(What is expected) Give the number of lines in the data below containing the word "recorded", with no other text.

(Dataset records)
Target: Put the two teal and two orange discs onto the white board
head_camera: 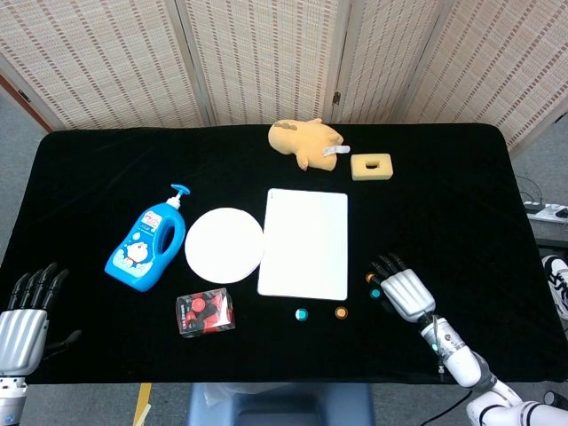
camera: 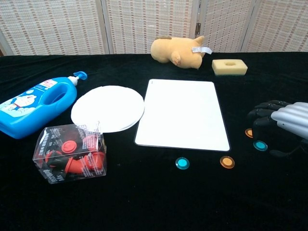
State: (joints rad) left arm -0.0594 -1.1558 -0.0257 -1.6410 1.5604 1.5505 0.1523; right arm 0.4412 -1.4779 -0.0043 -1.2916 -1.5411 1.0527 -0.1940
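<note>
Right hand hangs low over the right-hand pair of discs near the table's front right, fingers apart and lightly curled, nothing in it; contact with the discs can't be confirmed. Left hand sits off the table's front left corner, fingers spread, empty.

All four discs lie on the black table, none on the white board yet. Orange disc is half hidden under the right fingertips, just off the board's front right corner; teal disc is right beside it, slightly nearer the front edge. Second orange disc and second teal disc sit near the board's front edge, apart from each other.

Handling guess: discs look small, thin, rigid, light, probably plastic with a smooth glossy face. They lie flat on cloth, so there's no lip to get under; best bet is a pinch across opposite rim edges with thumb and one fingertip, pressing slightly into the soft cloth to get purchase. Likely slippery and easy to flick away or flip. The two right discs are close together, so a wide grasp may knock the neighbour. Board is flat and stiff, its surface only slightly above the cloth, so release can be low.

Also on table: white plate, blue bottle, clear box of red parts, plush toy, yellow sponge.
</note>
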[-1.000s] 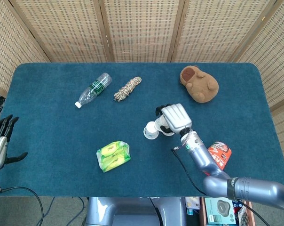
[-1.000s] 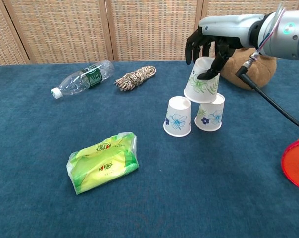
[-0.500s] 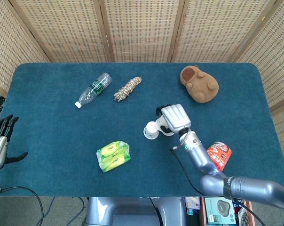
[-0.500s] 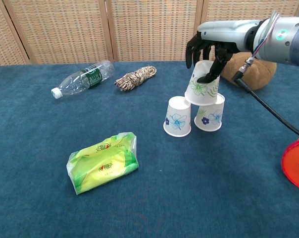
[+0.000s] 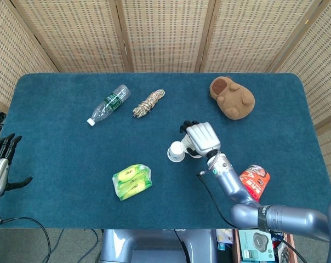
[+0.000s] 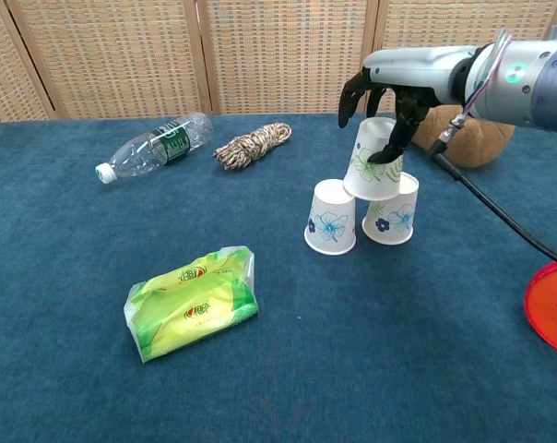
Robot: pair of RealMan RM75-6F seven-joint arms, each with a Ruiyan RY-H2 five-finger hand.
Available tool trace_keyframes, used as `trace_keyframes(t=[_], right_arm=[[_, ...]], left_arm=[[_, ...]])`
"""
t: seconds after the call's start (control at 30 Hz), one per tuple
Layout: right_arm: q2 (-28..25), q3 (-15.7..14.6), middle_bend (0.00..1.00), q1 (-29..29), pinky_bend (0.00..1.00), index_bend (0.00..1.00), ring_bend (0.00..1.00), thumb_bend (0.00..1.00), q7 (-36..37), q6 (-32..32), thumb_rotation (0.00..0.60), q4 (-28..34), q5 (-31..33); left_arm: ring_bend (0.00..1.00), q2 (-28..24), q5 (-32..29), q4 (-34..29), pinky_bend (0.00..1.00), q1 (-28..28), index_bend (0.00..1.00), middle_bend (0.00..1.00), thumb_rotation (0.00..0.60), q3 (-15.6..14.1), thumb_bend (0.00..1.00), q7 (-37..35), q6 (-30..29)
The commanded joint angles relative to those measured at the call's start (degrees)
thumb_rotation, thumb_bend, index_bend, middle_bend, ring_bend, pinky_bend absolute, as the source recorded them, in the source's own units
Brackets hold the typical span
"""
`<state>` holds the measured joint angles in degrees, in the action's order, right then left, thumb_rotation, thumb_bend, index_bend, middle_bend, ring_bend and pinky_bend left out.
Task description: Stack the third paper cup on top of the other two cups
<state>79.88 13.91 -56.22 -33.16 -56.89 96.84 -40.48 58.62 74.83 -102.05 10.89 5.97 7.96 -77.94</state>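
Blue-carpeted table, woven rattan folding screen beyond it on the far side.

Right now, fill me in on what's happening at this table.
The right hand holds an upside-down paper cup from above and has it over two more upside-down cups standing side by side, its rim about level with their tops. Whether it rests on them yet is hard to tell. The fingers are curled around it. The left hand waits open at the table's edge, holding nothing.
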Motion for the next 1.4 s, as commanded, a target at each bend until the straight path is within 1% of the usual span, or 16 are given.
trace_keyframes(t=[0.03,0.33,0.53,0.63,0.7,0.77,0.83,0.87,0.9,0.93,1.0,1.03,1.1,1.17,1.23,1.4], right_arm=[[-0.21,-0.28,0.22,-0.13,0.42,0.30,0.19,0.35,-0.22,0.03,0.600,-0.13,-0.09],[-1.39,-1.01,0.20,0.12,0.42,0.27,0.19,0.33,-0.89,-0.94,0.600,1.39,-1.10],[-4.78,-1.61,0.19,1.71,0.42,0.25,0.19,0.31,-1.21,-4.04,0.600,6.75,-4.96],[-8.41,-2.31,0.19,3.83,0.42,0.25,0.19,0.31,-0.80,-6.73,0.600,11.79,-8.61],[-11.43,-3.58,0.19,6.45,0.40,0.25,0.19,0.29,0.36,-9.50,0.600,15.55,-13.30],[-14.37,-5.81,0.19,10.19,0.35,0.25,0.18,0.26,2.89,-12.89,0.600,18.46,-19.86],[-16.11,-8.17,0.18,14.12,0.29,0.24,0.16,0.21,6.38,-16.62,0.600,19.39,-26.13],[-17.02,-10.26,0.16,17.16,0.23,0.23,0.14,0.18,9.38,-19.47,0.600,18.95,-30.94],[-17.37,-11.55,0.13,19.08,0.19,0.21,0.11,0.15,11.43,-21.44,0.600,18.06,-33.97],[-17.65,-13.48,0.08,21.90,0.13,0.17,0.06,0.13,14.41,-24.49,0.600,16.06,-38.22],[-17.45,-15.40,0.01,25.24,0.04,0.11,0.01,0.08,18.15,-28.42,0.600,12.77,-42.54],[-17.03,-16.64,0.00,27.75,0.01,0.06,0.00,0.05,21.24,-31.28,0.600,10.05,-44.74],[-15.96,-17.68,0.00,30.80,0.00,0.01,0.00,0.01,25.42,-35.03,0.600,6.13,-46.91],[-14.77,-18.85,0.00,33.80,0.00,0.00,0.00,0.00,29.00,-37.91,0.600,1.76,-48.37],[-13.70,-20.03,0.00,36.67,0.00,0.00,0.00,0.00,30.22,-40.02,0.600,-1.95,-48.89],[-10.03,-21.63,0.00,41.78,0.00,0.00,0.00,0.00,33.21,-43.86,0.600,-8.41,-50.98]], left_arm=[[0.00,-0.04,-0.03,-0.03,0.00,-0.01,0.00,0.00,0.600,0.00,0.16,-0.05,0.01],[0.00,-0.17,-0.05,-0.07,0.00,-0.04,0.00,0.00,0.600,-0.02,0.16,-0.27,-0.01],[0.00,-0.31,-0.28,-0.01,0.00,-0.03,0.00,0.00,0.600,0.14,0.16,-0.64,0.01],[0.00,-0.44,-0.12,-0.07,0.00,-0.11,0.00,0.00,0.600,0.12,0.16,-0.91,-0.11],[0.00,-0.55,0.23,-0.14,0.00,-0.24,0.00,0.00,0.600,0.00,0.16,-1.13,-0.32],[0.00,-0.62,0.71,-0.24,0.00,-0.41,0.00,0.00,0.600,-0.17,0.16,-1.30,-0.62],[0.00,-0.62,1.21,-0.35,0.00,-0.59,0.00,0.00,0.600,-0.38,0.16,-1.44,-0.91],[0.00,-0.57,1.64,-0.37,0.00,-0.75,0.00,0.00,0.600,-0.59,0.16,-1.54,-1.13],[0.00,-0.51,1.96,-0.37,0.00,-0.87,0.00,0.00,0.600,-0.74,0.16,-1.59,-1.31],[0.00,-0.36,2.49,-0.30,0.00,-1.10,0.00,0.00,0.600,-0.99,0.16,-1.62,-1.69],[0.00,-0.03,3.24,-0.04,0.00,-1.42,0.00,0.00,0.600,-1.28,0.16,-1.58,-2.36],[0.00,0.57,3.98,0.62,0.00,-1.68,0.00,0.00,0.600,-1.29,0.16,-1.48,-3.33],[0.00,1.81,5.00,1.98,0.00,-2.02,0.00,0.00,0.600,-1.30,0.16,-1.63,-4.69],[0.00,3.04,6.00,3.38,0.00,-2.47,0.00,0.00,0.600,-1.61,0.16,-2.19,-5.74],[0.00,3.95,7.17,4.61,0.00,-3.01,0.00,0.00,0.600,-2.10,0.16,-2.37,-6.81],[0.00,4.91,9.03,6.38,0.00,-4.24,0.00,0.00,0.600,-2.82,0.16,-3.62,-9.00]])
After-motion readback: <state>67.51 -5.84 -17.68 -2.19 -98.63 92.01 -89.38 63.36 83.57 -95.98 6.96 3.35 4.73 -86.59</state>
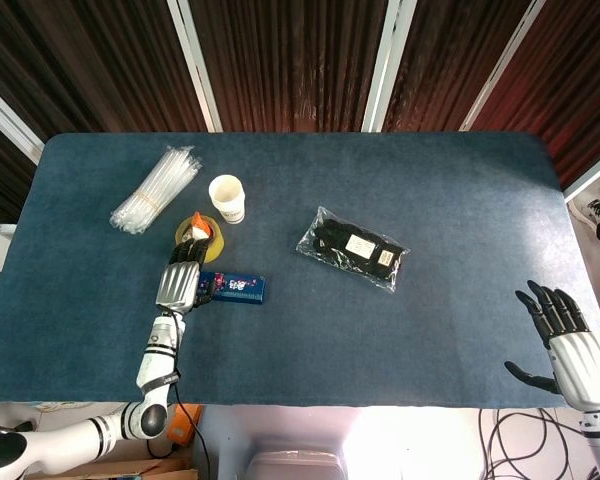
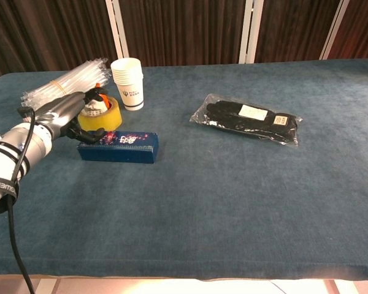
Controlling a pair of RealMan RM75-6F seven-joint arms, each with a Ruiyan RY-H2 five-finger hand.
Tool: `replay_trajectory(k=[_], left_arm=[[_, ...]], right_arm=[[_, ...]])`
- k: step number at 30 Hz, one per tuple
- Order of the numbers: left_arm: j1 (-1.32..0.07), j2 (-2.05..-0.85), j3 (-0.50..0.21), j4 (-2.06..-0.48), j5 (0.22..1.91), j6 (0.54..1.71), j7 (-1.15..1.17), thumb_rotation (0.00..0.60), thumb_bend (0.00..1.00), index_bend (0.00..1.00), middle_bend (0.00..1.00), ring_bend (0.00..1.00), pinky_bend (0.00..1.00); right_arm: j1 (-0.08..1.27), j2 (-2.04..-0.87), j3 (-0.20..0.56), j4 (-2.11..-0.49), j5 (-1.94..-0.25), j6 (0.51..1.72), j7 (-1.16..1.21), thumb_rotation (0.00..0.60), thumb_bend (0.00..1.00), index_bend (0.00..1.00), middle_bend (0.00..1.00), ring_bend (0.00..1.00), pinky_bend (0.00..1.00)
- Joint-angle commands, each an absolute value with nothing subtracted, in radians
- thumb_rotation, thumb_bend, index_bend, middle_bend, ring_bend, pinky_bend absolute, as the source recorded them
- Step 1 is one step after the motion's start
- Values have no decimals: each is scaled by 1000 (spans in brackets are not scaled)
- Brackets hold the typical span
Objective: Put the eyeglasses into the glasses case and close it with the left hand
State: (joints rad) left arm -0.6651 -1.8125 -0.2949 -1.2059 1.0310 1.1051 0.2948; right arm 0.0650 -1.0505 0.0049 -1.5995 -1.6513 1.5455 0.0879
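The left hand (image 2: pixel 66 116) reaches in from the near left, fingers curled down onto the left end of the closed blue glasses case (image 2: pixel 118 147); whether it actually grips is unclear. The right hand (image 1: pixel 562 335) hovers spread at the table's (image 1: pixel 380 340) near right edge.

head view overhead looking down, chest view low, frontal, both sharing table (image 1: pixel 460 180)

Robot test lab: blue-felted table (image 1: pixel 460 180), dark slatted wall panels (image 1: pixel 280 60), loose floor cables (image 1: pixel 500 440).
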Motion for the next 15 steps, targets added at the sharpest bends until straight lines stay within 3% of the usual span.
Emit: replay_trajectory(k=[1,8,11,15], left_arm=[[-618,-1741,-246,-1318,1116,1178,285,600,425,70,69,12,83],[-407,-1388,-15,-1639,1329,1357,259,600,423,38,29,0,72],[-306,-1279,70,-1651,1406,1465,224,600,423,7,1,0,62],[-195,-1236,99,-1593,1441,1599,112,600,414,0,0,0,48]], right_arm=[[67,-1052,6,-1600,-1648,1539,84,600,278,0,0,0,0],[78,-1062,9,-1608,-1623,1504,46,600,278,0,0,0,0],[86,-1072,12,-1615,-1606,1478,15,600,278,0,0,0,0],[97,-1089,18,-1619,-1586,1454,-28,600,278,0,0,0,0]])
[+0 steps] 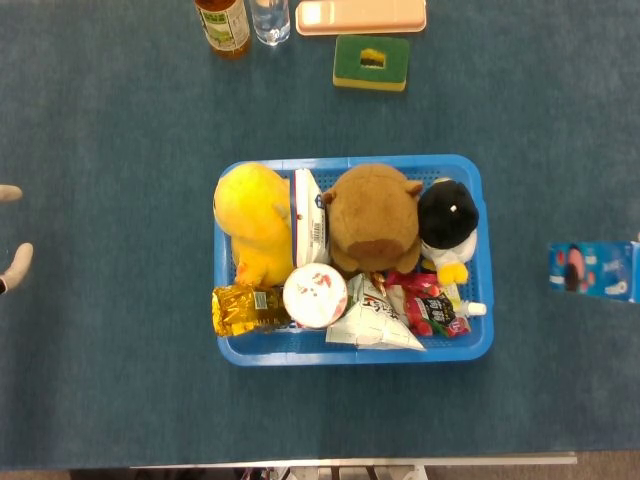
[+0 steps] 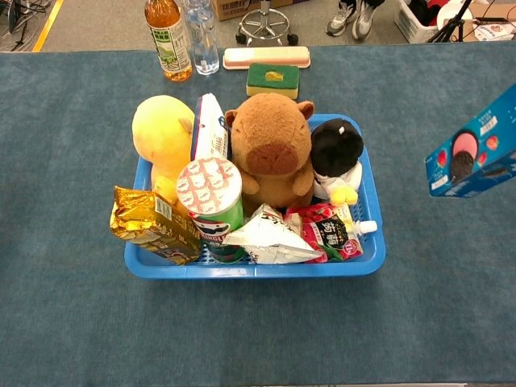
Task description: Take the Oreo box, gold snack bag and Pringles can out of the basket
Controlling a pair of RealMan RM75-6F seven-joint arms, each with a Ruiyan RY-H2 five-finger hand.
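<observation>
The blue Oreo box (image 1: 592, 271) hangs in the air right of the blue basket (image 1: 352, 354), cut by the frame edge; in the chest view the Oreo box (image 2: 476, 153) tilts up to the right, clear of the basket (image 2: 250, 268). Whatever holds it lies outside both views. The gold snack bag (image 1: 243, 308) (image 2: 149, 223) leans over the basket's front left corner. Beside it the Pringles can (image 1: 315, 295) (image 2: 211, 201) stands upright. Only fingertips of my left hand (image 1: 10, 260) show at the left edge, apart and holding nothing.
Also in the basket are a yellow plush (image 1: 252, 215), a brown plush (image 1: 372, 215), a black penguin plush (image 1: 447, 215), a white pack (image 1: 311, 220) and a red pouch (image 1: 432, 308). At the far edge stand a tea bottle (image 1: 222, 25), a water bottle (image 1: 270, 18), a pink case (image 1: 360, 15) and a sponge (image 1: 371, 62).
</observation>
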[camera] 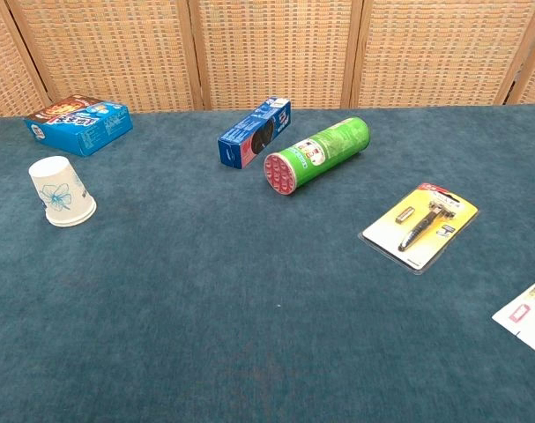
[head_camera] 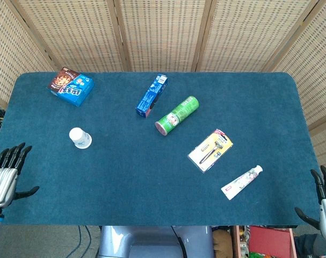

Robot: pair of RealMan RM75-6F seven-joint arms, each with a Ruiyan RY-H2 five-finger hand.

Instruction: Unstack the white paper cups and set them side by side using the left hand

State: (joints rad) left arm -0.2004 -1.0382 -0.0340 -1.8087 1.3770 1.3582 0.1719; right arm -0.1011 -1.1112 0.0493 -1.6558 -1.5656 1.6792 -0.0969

(Solution) 2